Task statement: After locating the line with "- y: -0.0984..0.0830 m" in the entries below, output it and each following line up to and including the line with "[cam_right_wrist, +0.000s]", exactly and without pictures.

Data for this task:
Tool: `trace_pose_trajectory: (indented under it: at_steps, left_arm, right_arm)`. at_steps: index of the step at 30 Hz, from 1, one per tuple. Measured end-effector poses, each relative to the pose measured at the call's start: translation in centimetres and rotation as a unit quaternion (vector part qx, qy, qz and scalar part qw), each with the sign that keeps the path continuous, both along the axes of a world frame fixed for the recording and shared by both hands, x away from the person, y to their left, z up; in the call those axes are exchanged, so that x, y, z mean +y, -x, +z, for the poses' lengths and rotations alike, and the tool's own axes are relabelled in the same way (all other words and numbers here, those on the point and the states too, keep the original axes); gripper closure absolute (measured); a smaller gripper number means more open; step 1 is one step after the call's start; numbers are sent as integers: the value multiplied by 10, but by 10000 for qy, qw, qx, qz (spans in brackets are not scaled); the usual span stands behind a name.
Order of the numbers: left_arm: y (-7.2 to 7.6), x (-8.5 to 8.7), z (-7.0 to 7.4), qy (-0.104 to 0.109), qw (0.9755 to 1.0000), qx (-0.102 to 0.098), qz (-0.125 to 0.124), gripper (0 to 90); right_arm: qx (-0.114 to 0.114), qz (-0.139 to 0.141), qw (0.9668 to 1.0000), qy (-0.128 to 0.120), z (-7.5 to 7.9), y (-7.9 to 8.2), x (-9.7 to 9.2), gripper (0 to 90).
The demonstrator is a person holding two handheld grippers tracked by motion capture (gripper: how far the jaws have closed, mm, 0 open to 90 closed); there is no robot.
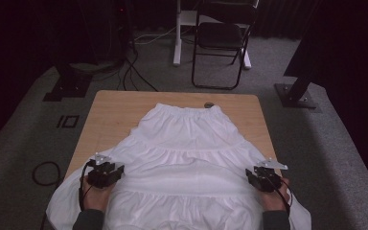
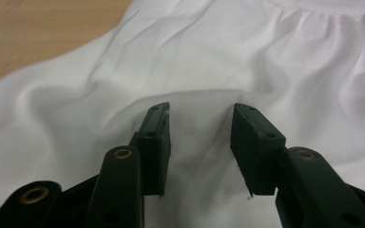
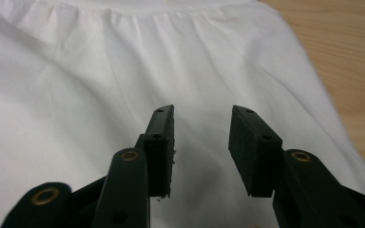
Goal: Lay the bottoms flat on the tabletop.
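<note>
A grey carpeted floor [image 1: 24,134] surrounds a wooden counter [image 1: 110,105], and beyond the counter's far edge stands a black folding chair [image 1: 219,40] beside a white stand leg [image 1: 177,33], with black cables [image 1: 132,72] trailing over the carpet. Spread across nearly the whole counter lies a white tiered skirt [image 1: 187,153]: its gathered waistband sits toward the far edge, its wide lower tiers fan out toward the person, and the hem spills over the near corners on both sides. A fold runs across the skirt between the two hands.

The left tool [image 1: 120,168] rests over the skirt's left edge, held by the person's left hand [image 1: 96,194]. In the left gripper view the left tool [image 2: 199,142] has its jaws apart, with rumpled white cloth lying below the gap and nothing pinched between the pads. The right tool [image 1: 249,175] sits over the skirt's right edge in the right hand [image 1: 273,199]. In the right gripper view the right tool [image 3: 202,145] also stands with jaws apart above smooth cloth, gripping nothing.

A small dark round object [image 1: 209,105] lies on the bare wood just beyond the waistband; what it is cannot be told.
</note>
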State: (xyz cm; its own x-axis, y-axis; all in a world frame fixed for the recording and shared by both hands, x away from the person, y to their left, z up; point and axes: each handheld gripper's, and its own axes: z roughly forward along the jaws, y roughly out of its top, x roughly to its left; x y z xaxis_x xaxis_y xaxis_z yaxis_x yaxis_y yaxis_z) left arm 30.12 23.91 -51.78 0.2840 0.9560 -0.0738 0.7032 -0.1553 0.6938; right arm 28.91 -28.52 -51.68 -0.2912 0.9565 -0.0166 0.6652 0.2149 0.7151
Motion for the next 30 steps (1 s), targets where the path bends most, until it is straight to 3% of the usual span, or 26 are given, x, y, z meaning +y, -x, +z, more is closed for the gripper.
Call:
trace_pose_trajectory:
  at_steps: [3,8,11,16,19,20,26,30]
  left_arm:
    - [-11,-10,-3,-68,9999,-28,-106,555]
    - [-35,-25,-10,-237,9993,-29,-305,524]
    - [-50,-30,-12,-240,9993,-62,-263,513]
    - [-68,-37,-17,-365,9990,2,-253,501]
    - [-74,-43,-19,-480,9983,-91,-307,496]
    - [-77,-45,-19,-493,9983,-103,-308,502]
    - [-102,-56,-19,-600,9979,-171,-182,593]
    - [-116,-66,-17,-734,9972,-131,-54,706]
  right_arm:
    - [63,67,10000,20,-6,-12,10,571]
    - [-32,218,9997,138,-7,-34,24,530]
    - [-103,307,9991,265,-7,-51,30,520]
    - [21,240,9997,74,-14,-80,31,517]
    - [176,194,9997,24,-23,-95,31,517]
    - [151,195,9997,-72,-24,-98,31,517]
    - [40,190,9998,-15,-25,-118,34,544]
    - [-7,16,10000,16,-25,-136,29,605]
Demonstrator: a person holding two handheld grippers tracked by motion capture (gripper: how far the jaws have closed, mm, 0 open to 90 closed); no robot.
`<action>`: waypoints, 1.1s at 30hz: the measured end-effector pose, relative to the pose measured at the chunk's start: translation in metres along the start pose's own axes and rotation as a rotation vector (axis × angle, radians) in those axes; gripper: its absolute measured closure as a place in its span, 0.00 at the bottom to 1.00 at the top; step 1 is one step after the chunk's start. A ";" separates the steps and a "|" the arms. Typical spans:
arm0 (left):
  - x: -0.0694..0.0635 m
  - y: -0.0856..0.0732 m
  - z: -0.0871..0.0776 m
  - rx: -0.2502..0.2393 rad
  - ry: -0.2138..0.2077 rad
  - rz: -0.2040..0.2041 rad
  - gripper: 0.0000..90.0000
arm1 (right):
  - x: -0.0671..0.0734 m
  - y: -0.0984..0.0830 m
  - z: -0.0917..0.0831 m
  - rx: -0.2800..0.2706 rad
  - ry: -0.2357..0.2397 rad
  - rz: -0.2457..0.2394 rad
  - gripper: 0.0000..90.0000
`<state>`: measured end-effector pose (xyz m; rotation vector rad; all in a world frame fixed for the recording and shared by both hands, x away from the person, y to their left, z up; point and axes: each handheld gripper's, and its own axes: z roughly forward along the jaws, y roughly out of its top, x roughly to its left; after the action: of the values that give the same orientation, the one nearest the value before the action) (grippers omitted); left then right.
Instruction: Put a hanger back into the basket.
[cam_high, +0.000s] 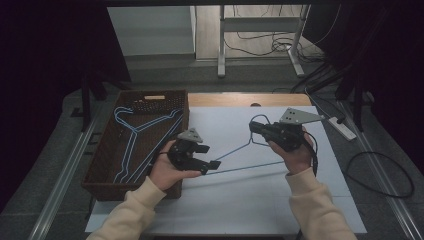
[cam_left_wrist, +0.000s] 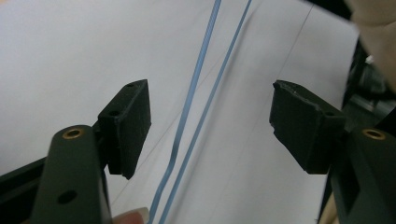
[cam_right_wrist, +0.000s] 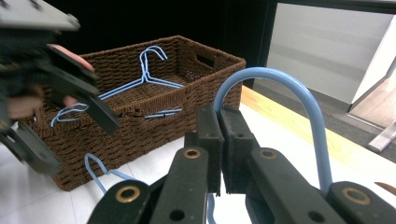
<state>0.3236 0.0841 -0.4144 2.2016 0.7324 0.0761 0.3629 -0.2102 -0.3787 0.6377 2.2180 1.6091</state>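
Observation:
A blue wire hanger (cam_high: 250, 166) hangs just over the white sheet (cam_high: 240, 205), stretched between my two grippers. My right gripper (cam_high: 253, 128) is shut on its hook; in the right gripper view the jaws (cam_right_wrist: 219, 149) pinch the base of the hook (cam_right_wrist: 280, 79). My left gripper (cam_high: 210, 157) is open at the hanger's left end. In the left gripper view the hanger's two wires (cam_left_wrist: 194, 112) run between the spread jaws of my left gripper (cam_left_wrist: 210, 126), touching neither pad.
A brown wicker basket (cam_high: 102, 145) stands at the table's left with other blue hangers (cam_high: 131, 132) lying in it; it also fills the back of the right gripper view (cam_right_wrist: 140, 121). A power strip (cam_high: 342, 127) and cables lie off the right edge.

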 end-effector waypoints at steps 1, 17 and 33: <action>0.001 0.003 0.006 0.011 0.001 0.000 0.34 | 0.000 0.000 0.000 -0.003 0.001 0.000 0.98; 0.000 0.019 0.039 0.150 0.034 0.065 0.92 | -0.003 0.000 -0.003 -0.013 -0.004 0.010 0.98; 0.000 0.015 0.019 0.093 0.070 0.009 0.97 | 0.000 0.000 -0.001 -0.079 -0.020 0.040 0.72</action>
<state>0.3363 0.0634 -0.4172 2.3003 0.7794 0.1270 0.3623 -0.2114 -0.3780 0.6769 2.1281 1.6932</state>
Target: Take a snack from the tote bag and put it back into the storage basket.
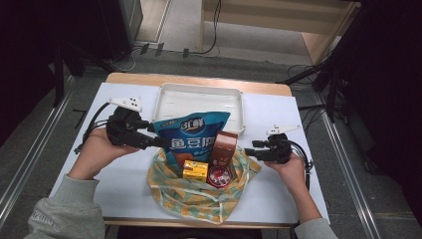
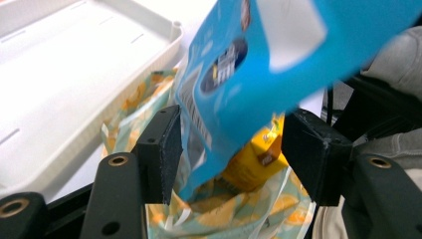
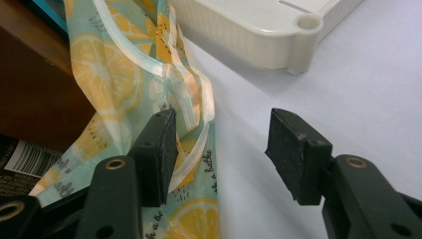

Solved exercise:
  - y: -0.0984..0.0830 m
  - z: -0.0917..0.0831 m
  - rx: -0.2800..0.2706 rad
  - ry: -0.2357..0.2397 rad
  - rz: -0.2457..0.2394 rad
  - gripper: 0.0000..90.0000
`<state>`: measured end-effector pose (xyz m; rotation vector rad; all in a world frame fixed for the recording and shared by both hands, x away from the person, y to their left, z up; point and axes: each handheld gripper's, and its own axes: z roughly forward along the jaws, y roughly out of its top, x roughly to its left; after the action: of the values that give the same orientation, the one nearest the value before the action) (grippers omitted); left then right.
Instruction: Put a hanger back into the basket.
[cam_high, +0.000s] 
[cam_left_wrist, +0.000s] 
[cam_right_wrist, +0.000s] 

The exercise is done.